Rural working classness, however, is the very opposite of that.  It is a quiet carefulness - carefulness with people as well as things.  There is drama, but it's the quiet drama of gossip, not the loud drama of declarations and accusations.   In the rural working class, we don't scream in peoples' faces, damage their property, or physically assault them - we quietly observe that they "don't always behave how you'd think people should in their situation."   We hold meetings they're not invited to, greet their applications to join committees with polite derision.  I know all this because it happened to me and my family - because we hadn't always lived in the village, or even the county. Because my mother had "notions" - her own father's condemnation of her,  and the perfect description of a woman who, though firmly working class, endeavoured to present herself and her family as otherwise.  I still feel resentment that the village I had to leave when I would have preferred to stay treated a peer who was a criminal and drug addict better than I was treated, because his family were a proper village family; they were established, they had history that my family would never have.  He was given a council bungalow; I was told it was "improper" for me to even enquire about a one-bedroom house with a small garden, because "gardens are for families."  I didn't even have the words to describe being trans fully at that point, I certainly didn't know it would be possible for me to physically transition - but everyone in that village, everyone around me, recognised I was not going to be someone who had a family - because the working class, especially the rural working class, consider "family" to exclusively mean "children." (Another reason for my family to be politely excluded - I am an only child. There were only two other only children in my village when I was growing up, and their families were equally viewed as "not really part of things here."  In the urban working class, this fixation on children, plural, has resulted in an attitude that it doesn't matter how many children you can afford to support - you have as many as you can, because your children buy your place in community...being someone who has never wanted children, and will certainly never have them, I've heard both the slamming and the locking of enough gates against me because my family is my wife, and the close friends I have particular regard for, and a sense of duty towards.)

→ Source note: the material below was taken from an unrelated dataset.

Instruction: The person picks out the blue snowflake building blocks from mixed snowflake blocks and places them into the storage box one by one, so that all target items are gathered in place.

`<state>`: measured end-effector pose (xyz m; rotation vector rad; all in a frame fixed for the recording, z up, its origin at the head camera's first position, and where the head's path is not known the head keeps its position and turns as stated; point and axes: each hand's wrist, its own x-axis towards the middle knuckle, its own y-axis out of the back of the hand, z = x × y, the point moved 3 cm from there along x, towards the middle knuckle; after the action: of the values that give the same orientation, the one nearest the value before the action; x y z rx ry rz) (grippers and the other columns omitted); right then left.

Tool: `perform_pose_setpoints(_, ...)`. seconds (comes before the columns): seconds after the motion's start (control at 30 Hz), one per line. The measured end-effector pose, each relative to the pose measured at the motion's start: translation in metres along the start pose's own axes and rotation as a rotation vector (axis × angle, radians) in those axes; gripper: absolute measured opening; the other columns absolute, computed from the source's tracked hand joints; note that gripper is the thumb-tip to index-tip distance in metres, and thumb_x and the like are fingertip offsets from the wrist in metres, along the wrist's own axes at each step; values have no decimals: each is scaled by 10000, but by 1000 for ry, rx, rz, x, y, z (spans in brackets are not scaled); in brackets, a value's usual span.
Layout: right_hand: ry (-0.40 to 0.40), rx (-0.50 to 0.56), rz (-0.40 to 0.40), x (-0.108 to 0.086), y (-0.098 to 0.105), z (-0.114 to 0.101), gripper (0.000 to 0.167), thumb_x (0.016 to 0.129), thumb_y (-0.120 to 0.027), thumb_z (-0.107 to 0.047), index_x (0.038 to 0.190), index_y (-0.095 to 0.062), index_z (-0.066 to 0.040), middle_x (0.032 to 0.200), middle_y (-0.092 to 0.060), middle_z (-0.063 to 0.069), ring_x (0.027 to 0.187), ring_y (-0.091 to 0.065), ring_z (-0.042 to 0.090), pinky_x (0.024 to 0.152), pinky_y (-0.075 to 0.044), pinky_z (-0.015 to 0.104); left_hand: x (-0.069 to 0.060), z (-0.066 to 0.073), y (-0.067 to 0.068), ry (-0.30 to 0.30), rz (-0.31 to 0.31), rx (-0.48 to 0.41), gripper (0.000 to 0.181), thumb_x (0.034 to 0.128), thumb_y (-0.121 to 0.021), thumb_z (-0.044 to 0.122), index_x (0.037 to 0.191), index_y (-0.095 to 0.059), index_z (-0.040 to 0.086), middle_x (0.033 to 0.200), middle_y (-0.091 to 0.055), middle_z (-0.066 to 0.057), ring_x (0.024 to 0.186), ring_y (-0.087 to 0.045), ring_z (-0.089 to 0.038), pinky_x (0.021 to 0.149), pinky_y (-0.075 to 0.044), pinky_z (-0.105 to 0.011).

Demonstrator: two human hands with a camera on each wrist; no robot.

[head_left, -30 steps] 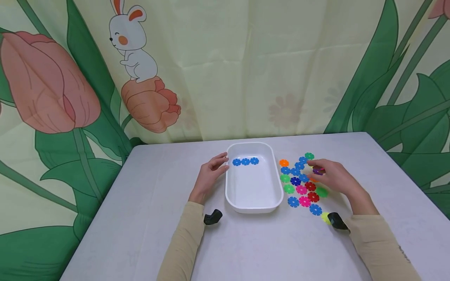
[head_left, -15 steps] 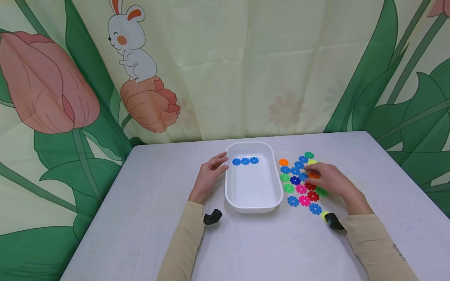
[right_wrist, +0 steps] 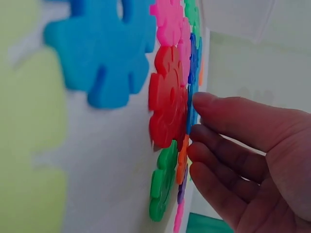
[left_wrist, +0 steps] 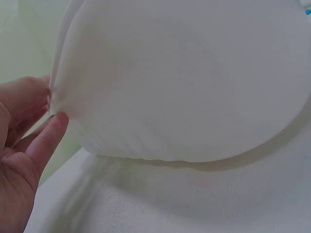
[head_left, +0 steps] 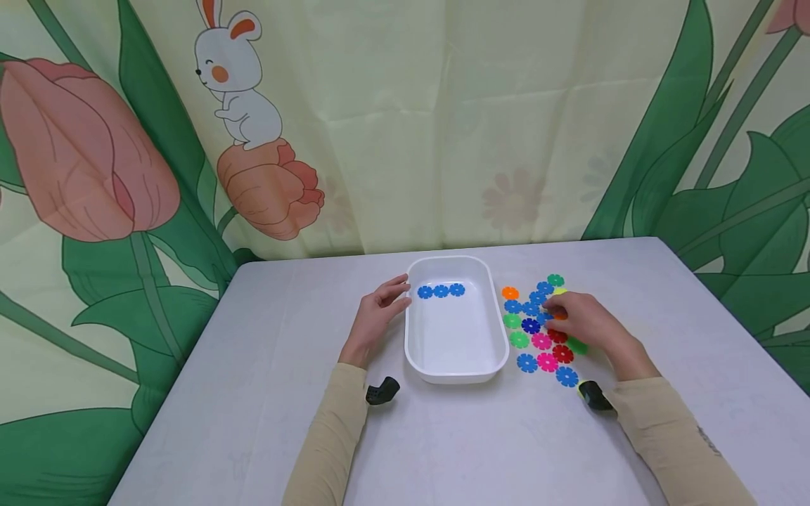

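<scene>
- Right hand has edged left to blue flower piece beside tray; can't tell if pinched.
- Likely mid-pick; tray row unchanged.
- Left hand touches tray, loose.

The head camera stands back from the white tray, above its near side, facing forward and down, so the curtain behind the tray fills the upper half. Down by the tray's left near side, the left wrist camera looks in so close that white wall takes most of its view; it shares with the head view the left hand at that wall. The right wrist camera peers low across the flower-shaped discs right of the tray, tipped so the table runs upright; it shares with the head view those discs and the right hand.
</scene>
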<state>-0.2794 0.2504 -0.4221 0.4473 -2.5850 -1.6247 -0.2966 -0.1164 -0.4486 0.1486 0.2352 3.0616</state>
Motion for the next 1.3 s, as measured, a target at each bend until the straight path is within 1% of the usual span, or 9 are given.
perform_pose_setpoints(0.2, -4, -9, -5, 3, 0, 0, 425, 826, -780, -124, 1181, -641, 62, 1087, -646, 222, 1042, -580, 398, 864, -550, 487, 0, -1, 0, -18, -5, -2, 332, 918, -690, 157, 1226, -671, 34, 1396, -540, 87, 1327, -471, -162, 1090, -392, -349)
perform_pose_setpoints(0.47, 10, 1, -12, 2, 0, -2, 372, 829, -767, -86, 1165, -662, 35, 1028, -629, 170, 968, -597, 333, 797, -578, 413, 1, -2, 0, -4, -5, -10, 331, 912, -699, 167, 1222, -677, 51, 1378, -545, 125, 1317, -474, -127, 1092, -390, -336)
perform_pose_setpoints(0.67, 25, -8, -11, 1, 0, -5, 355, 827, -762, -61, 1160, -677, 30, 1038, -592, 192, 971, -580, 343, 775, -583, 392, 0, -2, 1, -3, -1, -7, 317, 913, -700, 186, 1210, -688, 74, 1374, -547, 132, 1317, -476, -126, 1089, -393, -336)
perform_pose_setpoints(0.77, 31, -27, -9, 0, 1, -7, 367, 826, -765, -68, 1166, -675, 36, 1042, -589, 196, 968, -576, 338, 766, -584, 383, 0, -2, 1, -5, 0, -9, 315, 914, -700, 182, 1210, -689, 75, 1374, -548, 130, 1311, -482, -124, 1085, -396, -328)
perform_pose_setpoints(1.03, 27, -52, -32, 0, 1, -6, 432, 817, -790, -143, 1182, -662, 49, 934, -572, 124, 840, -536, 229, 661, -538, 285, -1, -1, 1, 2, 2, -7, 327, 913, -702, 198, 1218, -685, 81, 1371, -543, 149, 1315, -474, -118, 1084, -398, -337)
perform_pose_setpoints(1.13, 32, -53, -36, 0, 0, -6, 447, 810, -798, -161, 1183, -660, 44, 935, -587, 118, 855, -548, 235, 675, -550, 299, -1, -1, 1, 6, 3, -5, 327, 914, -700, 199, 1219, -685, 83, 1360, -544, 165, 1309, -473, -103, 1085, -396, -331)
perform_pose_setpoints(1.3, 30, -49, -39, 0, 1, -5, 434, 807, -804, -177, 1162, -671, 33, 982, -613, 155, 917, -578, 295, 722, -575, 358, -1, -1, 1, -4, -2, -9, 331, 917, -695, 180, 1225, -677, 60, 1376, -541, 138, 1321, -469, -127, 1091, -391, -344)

I stand adrift from British class - I come from generations of people who lived in working poverty, with occasional dips into absolute poverty.  My education has been something I have had to pursue informally, ad-hoc, and entirely without support.  I was raised to believe that you "have to work hard to get what you want" - but without any kind of map as to how that effort should be directed, which has resulted in me wasting over two decades working to the point of exhaustion at the wrong things, never getting ahead, but rather running full-tilt into dead end after dead end.   The men in my family worked in factories - but factory hours no longer fit with bus routes.  I can't see well enough to work at the speed a modern factory line demands.  I'm completely night blind, and factory work means shift work. And the factories are closing rapidly in any case.  My competence at administration and organisation has previously got me into middle class businesses - but I've never been allowed to progress beyond the entry-level, minimum wage levels in those businesses.  Increasingly, the shift to "female focus" - meaning indirect communication, extensive consensus-seeking (ie, endless meetings), rather than decisive, action-focused leadership, and the rise of AI and automation, means those roles are declining, and the attitude is that my "energy" is not appropriate any more.

Working class energy is, at its heart, masculine energy, even when it's held by very feminine women. It's the energy of getting things done, rather than talking about getting them done.  It's the energy of "use the resources you can see", rather than identify the exactly right and proper components.  It's the energy of "me first" rather than "there is no 'I' in 'team'".  It's the energy of survival.   And the Western world is being deafened by people who point to dysfunctional men who should be in prison, away from decent society, and howl that "masculine energy is toxic! We can't allow it in our businesses!"  Middle class people can and do have very masculine attitudes, but they also have the means to be chameleons - to spend time learning to disguise and dissemble. To immerse themselves in other identities. To buy the right clothes, the right cars, the right club memberships. Houses in the right areas. The right holidays. The right hobbies.  They can feign the acceptable energy, whilst holding another energy in reserve, ready to switch back seamlessly as and when society shifts.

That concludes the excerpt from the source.